On Egan’s “A Visit From the Goon Squad”

15 Apr

Sometimes experimental fiction opens my mind to a revelatory sensation equivalent to stepping out of my New England apartment into the first warm day of spring, or reaching the pinnacle of a hill on a fixed-gear 1980 Schwinn Collegiate, or being covered in kittens. Sometimes experimental fiction makes me want to punch someone in the mouth. And “A Visit From the Goon Squad” makes me feel all of these, depending on the chapter (and the time of day and the amount of food consumed prior to reading).

“Goon Squad” follows an aged punk rocker, his high school punk rocking friends, a kleptomaniac, and hosts (I mean HOSTS) of other characters. Each chapter focuses on a different character, switches time periods and geographical setting, shifts perspectives. The changes between chapters is jarred me, but only because it was unexpected. Egan wanted the novel to read like an album is heard, and she succeeded. Each track is distinctly its own, but the album is undeniably a whole.

The characters are socially connected, however loosely, to each other from chapter to chapter, but also by a  little thin but steely tendril that latches on to each character and won’t let go (the way Band-Aids will stick to you forever and even when you rip them off they leave that residue of accumulated dirt and lint): their revelations about time.

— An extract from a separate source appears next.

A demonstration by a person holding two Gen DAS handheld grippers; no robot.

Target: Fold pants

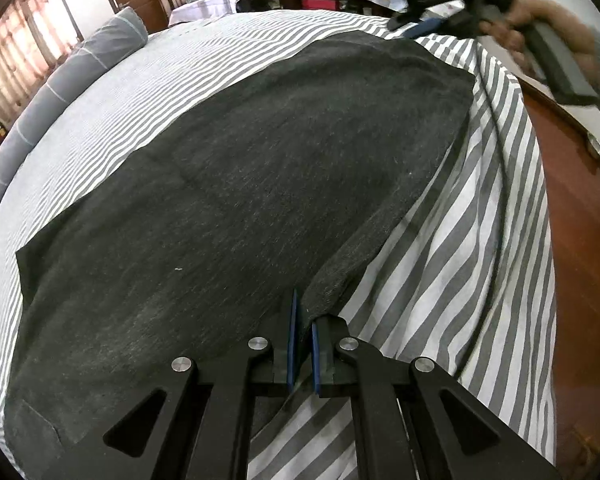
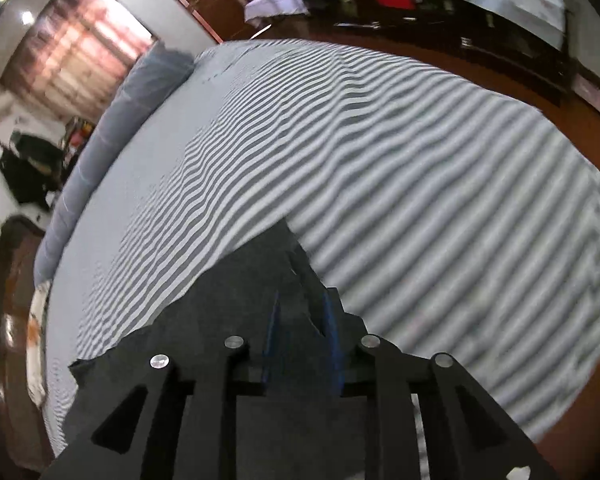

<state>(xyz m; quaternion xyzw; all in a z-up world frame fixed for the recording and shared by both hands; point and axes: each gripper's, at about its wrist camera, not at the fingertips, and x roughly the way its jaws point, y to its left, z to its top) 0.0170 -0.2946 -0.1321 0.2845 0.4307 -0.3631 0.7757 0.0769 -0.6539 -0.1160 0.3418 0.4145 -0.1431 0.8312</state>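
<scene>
Pants (image 1: 240,184) edge pinched in left gripper (image 1: 303,344).

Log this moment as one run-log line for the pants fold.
step: fold pants | left tool: shut on pants edge | right tool: shut on pants, far corner | surface: striped bedsheet | pants: spread flat

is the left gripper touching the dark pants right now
Touching. The left wrist view shows the left gripper with its blue pads closed on the edge of the pants.

open striped bedsheet (image 1: 148,92) left of pants (image 1: 240,184), grey bolster (image 1: 60,92) blocks far left edge, right gripper (image 1: 416,30) over far pants corner
</scene>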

“Time is a goon,” says one character, an overweight, outdated rock star plotting to commit suicide on stage during a final concert tour. Each character approaches time differently. Time is the antagonist to many of them and a space for illumination and safety for others. Another character, a young boy with Asperger’s, obsesses over pauses in rock songs. These pauses give him relief, a break in the painful anticipation of the actual end of the song, that final quiet.

Revelation: The chapter featuring this young boy is my favorite; it’s written as a PowerPoint slide. Normally I gag when something as formal as PowerPoint is introduced in something as fascinating as a novel, but Egan used the format to significantly alter the reading experience. I was forced to turn my book on its side. That simple action may not seem incredibly deep, but it was a challenge to me. I felt kind of a like a rebel. (This isn’t unlike Mark Danielewski’s attempt at revolutionizing the reading experience with “House of Leaves,” but it is less annoying.) This chapter used the PowerPoint slides to create a more imagistic narrative, like shape poetry for a Microsoft Office generation. (See: http://www.youtube.com/watch?v=tpLOg4aUiEY)

“Goon Squad” is a rock song, or an album, full of pauses in its characters’ lives. And, while the experimental vacillations between chapters could be disruptive to reading, Egan’s prose secures the novel’s structure.